Background

Sepsis can lead to multiorgan failure and death and appears to be triggered by bacterial products, such as lipopolysaccharide (LPS) from gram-negative bacteria and lipoteichoic acid (LTA) from gram-positive ones [13]. Infection of the respiratory tract caused by gram-positive bacteria and pneumonia combined with acute lung injury (ALI) are usually the leading causes of mortality by sepsis [4]. In the past few decades, the incidences of sepsis and septic shock have been increasing [5]. Although endotoxin-activated events are clearly important in gram-negative infection, gram-positive bacteria also have crucial roles, but less is known about host responses to them [6]. The increasing prevalence of sepsis from gram-positive bacterial pathogens necessitates a reevaluation of the basic assumptions about the molecular pathogenesis of ALI.

Alveolar epithelial type II cells contribute to the maintenance of mucosal integrity by modulating the production of surfactants [7]. Pulmonary surfactants play important roles in protecting the lung during endotoxin-induced injury and infection [8, 9]. Surfactant protein (SP)-A is the most abundant pulmonary surfactant protein.
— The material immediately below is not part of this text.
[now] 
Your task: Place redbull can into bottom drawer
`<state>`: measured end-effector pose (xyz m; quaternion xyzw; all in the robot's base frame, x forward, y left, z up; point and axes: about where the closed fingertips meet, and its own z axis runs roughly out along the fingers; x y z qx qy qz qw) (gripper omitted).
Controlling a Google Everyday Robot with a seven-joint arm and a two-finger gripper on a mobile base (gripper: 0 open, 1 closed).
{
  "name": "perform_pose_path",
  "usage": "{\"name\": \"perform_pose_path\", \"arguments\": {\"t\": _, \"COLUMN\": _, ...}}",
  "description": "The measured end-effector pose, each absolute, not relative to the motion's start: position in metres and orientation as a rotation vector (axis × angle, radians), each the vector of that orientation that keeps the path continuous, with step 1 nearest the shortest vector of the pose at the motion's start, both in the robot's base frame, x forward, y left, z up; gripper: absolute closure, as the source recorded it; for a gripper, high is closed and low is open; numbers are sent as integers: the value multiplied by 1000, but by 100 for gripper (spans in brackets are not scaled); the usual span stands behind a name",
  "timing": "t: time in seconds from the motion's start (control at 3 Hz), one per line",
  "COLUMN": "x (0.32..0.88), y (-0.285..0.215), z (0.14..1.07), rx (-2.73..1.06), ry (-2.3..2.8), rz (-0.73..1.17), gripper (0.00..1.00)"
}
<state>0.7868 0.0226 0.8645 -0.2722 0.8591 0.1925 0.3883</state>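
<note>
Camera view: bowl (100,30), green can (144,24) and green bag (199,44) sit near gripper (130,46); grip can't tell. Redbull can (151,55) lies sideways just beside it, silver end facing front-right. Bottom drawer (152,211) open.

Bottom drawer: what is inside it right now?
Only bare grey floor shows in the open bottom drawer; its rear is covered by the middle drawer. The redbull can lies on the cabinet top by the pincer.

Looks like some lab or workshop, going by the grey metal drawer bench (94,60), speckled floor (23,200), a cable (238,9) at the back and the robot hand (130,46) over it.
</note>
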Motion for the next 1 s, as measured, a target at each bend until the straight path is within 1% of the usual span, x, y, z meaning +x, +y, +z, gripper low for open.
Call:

Levels of SP-A in bronchiolar lavage fluid are modulated in gram-negative or -positive bacteria-caused lung diseases, including severe pneumonia, acute respiratory distress syndrome, and cardiogenic lung edema [10]. Thus, altering lung SP-A levels can be an effective indicator for pulmonary infection and inflammation. Our previous study showed that LPS selectively induced sp a gene expression in human alveolar epithelial A549 cells [11].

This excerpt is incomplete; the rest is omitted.